#### Work to be completed
Return exactly and only these lines: the first of the listing through the one containing "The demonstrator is".

== Segment start ==

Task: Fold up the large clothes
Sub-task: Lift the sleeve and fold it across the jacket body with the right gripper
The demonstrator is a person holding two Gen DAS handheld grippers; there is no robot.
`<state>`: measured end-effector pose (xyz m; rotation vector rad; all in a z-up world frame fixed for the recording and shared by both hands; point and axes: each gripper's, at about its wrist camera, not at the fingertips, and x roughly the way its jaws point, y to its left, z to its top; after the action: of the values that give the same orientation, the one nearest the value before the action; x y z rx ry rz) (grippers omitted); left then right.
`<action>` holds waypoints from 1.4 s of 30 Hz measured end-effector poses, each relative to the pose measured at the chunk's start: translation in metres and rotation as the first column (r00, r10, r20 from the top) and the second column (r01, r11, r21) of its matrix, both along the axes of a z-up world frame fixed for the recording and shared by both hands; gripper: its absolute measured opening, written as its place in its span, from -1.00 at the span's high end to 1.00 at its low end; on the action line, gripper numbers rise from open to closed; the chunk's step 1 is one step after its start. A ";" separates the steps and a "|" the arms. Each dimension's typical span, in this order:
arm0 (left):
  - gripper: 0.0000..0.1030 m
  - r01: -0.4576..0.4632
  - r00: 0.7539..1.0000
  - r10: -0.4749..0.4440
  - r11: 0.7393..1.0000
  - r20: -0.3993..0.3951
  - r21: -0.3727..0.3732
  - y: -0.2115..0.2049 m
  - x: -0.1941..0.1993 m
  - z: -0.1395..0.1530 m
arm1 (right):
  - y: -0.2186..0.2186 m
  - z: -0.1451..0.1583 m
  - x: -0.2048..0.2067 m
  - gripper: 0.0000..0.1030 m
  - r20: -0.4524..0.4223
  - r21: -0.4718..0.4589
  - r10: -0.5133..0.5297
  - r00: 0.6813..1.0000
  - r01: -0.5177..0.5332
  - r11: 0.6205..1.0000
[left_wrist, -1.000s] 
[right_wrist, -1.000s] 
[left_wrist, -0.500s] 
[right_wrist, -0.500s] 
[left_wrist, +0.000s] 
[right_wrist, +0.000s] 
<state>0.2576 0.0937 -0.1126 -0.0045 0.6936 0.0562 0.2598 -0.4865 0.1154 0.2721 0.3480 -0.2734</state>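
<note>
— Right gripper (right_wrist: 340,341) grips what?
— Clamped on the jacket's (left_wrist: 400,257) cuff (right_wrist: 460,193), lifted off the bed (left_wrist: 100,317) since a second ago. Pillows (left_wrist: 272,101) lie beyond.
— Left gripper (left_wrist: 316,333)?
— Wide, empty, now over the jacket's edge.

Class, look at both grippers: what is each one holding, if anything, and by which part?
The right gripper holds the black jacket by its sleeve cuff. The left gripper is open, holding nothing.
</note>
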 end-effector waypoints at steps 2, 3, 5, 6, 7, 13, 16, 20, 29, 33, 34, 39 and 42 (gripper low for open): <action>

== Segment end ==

#### Solution to the problem
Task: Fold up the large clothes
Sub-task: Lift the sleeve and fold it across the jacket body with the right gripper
The demonstrator is a person holding two Gen DAS handheld grippers; there is no robot.

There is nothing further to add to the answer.